Everything from the line containing "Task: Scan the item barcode" down to the last line of the entries below must be transcribed exactly, and nothing else.

◇ ◇ ◇

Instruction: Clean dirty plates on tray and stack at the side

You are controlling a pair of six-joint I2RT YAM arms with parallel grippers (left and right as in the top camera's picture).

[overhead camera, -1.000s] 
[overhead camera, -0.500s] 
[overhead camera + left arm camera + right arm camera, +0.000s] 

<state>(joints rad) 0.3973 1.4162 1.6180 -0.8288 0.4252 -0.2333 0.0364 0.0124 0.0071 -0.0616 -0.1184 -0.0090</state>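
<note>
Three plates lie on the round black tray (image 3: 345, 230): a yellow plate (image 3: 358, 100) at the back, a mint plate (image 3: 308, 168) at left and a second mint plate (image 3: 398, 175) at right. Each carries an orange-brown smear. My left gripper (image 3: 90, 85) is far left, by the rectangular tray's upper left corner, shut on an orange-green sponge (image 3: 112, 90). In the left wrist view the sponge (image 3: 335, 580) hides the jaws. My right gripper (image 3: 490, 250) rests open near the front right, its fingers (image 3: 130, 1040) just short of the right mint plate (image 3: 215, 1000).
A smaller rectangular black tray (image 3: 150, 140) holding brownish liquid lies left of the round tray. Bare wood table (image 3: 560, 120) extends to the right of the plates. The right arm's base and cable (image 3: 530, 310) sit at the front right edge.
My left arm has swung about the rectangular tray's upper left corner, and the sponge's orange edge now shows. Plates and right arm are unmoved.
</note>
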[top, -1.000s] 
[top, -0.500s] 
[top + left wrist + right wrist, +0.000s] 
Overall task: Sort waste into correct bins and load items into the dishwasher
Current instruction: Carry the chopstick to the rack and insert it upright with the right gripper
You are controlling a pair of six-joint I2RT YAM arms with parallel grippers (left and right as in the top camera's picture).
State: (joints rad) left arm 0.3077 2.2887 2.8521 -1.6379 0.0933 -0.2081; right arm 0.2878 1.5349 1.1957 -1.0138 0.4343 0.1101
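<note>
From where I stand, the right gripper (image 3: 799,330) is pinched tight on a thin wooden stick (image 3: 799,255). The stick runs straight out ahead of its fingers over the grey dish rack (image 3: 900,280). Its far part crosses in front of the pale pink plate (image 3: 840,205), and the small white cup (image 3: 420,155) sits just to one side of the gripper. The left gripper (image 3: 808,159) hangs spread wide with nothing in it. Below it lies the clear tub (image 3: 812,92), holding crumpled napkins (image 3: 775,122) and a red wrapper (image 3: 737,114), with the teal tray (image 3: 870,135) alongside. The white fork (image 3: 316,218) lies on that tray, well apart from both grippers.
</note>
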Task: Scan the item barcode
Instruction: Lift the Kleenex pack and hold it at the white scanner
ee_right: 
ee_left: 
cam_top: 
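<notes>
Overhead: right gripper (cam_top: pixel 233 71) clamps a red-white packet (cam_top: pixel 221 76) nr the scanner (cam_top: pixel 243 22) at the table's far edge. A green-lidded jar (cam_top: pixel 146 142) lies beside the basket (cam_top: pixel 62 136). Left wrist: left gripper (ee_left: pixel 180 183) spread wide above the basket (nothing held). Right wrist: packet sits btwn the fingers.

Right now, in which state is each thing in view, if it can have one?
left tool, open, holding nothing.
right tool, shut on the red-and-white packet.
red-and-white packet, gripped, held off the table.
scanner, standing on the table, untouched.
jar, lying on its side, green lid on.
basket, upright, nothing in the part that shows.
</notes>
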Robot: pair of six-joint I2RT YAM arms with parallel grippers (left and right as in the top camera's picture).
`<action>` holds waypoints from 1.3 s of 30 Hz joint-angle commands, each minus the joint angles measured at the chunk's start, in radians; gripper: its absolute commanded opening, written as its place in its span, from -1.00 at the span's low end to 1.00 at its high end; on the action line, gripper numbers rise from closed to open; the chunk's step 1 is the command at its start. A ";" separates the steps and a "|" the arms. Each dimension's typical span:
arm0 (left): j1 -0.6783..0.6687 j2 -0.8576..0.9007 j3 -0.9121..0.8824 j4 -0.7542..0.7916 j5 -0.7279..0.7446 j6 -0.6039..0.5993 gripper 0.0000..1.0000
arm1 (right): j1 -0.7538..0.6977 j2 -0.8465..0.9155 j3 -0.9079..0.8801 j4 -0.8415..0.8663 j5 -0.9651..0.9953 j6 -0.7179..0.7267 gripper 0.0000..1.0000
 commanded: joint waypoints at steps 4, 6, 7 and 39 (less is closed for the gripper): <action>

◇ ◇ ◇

● **Answer**
Task: Scan the item barcode
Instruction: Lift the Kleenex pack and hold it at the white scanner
ee_right: 
ee_left: 
cam_top: 
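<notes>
Overhead: right gripper (cam_top: pixel 233 71) clamps a red-white packet (cam_top: pixel 221 76) nr the scanner (cam_top: pixel 243 22) at the table's far edge. A green-lidded jar (cam_top: pixel 146 142) lies beside the basket (cam_top: pixel 62 136). Left wrist: left gripper (ee_left: pixel 180 183) spread wide above the basket (nothing held). Right wrist: packet sits btwn the fingers.

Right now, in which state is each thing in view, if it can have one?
left tool, open, holding nothing.
right tool, shut on the red-and-white packet.
red-and-white packet, gripped, held off the table.
scanner, standing on the table, untouched.
jar, lying on its side, green lid on.
basket, upright, nothing in the part that shows.
</notes>
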Robot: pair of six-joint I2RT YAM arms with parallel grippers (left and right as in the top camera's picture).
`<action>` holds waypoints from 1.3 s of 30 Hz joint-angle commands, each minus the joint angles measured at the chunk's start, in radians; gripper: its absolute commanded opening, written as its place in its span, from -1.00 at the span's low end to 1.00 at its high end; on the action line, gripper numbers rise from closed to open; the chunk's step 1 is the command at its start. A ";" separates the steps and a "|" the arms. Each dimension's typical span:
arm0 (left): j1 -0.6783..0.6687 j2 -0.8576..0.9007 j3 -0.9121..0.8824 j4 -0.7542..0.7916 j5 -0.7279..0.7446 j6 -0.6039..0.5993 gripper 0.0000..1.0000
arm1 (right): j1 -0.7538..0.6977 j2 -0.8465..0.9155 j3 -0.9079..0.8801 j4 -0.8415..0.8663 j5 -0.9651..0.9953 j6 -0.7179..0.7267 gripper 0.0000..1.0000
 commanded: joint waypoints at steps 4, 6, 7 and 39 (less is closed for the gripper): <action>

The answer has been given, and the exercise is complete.